> [What you should do] Reproduce the listing below in full and exactly; no pictures belong in the copy.
=== Stored data ===
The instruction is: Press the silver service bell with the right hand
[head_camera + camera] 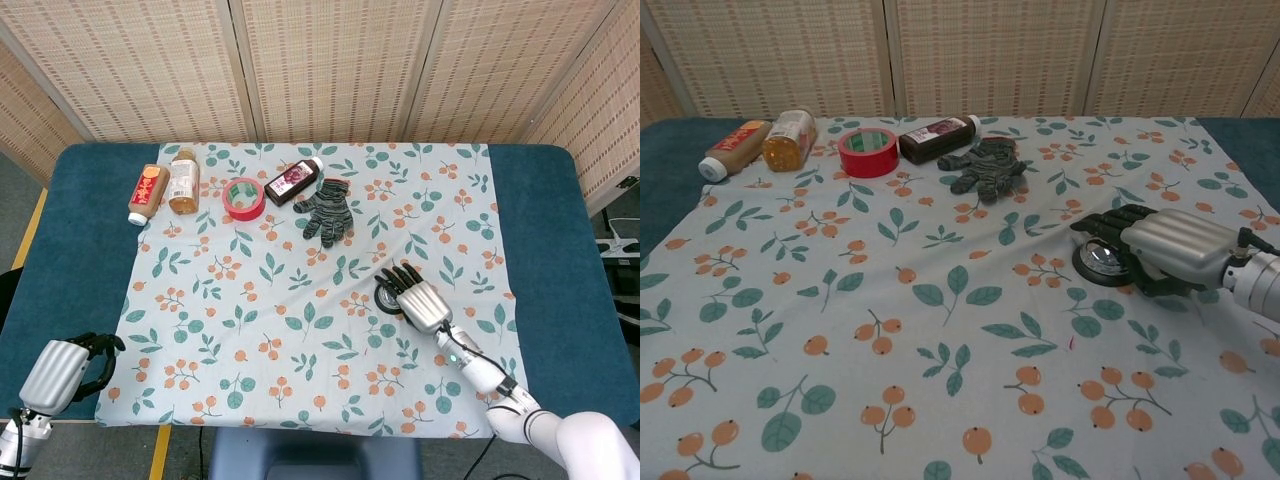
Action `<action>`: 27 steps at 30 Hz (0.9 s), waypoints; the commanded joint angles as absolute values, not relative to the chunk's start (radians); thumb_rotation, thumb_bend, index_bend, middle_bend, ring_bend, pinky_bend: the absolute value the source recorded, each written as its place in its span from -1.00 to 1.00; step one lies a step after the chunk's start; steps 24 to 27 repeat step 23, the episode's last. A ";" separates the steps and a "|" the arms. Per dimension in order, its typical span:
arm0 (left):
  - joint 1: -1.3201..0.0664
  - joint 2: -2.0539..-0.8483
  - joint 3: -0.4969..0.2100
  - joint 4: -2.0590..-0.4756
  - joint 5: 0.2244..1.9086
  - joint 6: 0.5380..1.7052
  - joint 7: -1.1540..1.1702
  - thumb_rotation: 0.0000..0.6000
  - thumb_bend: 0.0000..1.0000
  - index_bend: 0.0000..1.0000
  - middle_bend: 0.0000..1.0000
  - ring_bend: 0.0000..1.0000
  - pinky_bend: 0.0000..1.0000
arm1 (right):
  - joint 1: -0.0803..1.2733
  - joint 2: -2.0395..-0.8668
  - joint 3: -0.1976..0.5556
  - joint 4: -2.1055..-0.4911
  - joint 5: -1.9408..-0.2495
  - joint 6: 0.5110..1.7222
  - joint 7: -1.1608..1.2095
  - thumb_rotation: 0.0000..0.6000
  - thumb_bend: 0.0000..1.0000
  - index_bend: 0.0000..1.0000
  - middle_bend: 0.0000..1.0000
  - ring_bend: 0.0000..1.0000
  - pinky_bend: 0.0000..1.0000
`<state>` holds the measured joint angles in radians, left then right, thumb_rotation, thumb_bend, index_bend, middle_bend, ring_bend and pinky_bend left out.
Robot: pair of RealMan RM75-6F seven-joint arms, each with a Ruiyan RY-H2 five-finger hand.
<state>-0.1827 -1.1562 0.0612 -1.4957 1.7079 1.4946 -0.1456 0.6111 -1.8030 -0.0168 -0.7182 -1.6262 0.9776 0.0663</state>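
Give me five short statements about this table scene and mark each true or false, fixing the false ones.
1. The right hand is over the bell. True.
2. The tape roll is blue. False: it is red.
3. The glove lies beside the dark bottle. True.
4. The left hand holds a bottle. False: it holds nothing, fingers curled, at the table's near edge.
5. The two brown bottles stand upright. False: they lie on their sides.

Head view high, steeply down over the whole table (pixel 540 200); chest view low, nearer, sharing the floral cloth (pixel 940 300).
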 commanded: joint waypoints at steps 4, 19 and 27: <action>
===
> [Solution for this problem]
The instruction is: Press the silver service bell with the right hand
[head_camera + camera] 
Action `<action>`: 27 steps at 30 Hz (0.9 s), waypoints; the commanded joint angles as absolute values, not relative to the chunk's start (radians); thumb_rotation, thumb_bend, index_bend, middle_bend, ring_bend, pinky_bend: the absolute value the source recorded, each written as its place in its span from -1.00 to 1.00; step one lies a step after the chunk's start; steps 24 to 27 repeat step 23, the episode's last. A ";" separates the steps and a "|" the arms. Per dimension in order, its typical span:
arm0 (left):
  - joint 1: -1.3201..0.0664
  - joint 2: -2.0539..-0.8483
  - joint 3: -0.4969..0.2100
  - joint 4: -2.0590..-0.4756
  - joint 5: 0.2244..1.9086
  - joint 6: 0.5380..1.7052
  - joint 7: -1.1540..1.1702
  - thumb_rotation: 0.0000..0.6000
  - thumb_bend: 0.0000..1.0000
  - index_bend: 0.0000..1.0000
  - middle_bend: 0.0000..1.0000
  - ring_bend: 0.0000..1.0000
  - pinky_bend: 0.0000..1.0000
arm1 (right):
  - joint 1: -0.0803..1.2733
  - joint 2: -2.0395..-0.8668
  - joint 3: -0.1976..0.5556
  - joint 4: -2.1055..-0.4911
  - joint 5: -1.9408..-0.2495
  - joint 6: 0.5110..1.7222
  - joint 7: -1.1608..1.2095
  - thumb_rotation: 0.0000..0.6000
  - thumb_bend: 0.0000..1.0000
  - index_bend: 0.0000..1.0000
  - middle_bend: 0.0000..1.0000
  - ring_bend: 0.0000..1.0000
  - pinky_bend: 0.0000..1.0000
`<state>` holds the measured joint angles in radians, left then right, thumb_rotation, thumb_bend, index_bend, middle_bend, ring_bend and pinky_bend left out.
Robot: pair of RealMan RM75-6F seven-joint arms, each with a Ruiyan RY-H2 five-finger hand.
<state>-0.1827 -1.1562 0.0612 -1.4957 1.7079 1.4946 -0.1456 0.6111 -1.8030 -0.0168 -0.7182 -1.6262 0.9776 0.0663</state>
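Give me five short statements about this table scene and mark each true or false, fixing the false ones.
1. The right hand is over the bell. True.
2. The tape roll is blue. False: it is red.
3. The glove lies beside the dark bottle. True.
4. The left hand holds a bottle. False: it holds nothing, fingers curled, at the table's near edge.
5. The two brown bottles stand upright. False: they lie on their sides.

Head view high, steeply down over the whole table (pixel 540 200); chest view low, nearer, sharing the floral cloth (pixel 940 300).
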 commanded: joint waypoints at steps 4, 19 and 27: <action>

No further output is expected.